Weird Network Traffic

An image featuring network traffic concept

You can spot signs of a compromise by looking at the traffic that comes in and goes out of any given Windows device. DDoS (or Distributed Denial of Service) attacks are known to alter network traffic to such an extent that the service or network they target shuts down and stops serving visitors.

On that note, you should also be on the lookout for any big data transfers to websites or servers that you don’t have an association with. Generally speaking, companies don’t invest much in areas like network traffic analysis. If they did, they would know exactly who they are dealing with on the internet and what type of traffic is moving around not to benefit the company but harm its servers. Outside security firms usually take advantage of this flaw and study network traffic patterns for companies to let them know when they spot something fishy.

Slow Performance

If your computer takes forever to show you the first thing on the screen, then you and your data may be compromised by a hacker or someone else who wants to get their hands on your data. This is always something to be aware of when you’re trying to determine whether or not you’ve been hacked by a malicious entity.
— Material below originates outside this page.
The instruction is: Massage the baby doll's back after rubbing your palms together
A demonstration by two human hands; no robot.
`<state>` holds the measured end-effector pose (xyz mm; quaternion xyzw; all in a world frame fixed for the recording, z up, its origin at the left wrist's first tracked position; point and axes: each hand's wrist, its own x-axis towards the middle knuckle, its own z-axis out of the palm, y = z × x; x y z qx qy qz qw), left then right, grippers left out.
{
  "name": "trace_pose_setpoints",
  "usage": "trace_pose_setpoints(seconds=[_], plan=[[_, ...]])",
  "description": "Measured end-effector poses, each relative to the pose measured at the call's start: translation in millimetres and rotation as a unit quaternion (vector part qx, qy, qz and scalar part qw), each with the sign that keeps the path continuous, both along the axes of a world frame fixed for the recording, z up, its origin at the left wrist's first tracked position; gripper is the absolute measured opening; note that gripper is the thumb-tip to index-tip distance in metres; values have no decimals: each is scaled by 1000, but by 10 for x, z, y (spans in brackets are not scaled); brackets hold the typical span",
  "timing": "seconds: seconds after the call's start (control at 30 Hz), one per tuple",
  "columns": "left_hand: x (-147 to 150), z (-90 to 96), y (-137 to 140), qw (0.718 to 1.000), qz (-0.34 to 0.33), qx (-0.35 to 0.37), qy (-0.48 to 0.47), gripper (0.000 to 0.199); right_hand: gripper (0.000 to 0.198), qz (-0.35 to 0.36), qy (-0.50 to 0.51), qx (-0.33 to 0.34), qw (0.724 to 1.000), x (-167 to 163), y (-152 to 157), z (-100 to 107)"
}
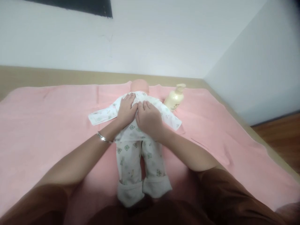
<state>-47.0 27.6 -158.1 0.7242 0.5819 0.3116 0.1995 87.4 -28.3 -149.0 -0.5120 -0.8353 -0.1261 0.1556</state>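
Note:
A baby doll [132,128] in white printed pyjamas lies stretched out with its head away from me, its smooth bald head [140,85] at the far end. No face shows on it. My left hand [127,107] rests flat on the left side of the doll's upper body, fingers stretched out. Beside it, my right hand [150,117] lies over the right side with its fingers close together and slightly bent. The two thumbs nearly meet at the middle. The doll's hands and feet do not show beyond the sleeves and the turned-up trouser cuffs [156,186].
A cream pump bottle [174,99] stands close to the doll's right-hand sleeve. Under everything spreads a pink cloth [58,115] on a light wooden surface [35,75]. A white wall [152,40] rises behind, and another wall closes off the right side.

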Motion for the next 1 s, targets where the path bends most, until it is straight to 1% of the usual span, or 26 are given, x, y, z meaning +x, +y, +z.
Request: trace_pose_setpoints(seconds=[0.17,0.33,0.43,0.5,0.6,0.7,0.77,0.83,0.93,1.0], plan=[[11,-36,-13,1000,5,12,-1,65,55,10,43,-14,999,30,97,-1],[-8,-82,-36,998,6,59,13,59,55,-24,130,-98,986,55,227,76],[56,-90,-143,994,18,97,47,54,60,-37,162,-140,976,129,393,88],[138,-71,-261,991,13,116,65,52,61,-43,173,-151,972,194,506,78],[237,-4,-416,990,-18,122,69,52,49,-34,175,-139,974,272,602,82],[224,81,-415,995,-28,81,55,51,39,-27,150,-133,979,271,558,127],[156,115,-312,999,-16,36,37,53,41,-40,109,-120,986,219,456,163],[75,111,-168,1000,1,3,20,57,44,-52,59,-97,992,142,319,198],[-16,54,18,1000,6,-8,19,61,42,-34,12,-90,995,55,137,275],[-36,22,69,999,-2,-3,34,62,36,-8,16,-119,993,58,91,353]])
In this article, we covered some of the most common signs you can observe to tell if your computer has been compromised on Windows 10.

Almost every time, threat prevention is more effective than a cure.

Anti-malware products can provide good security, but you need to be prepared when the time comes to know if your computer has been hacked without help from antivirus software.

Keeping up with computer restore points is considered good practice if you want to avoid the most catastrophic of events happening to your Windows computer or network in case of a hack.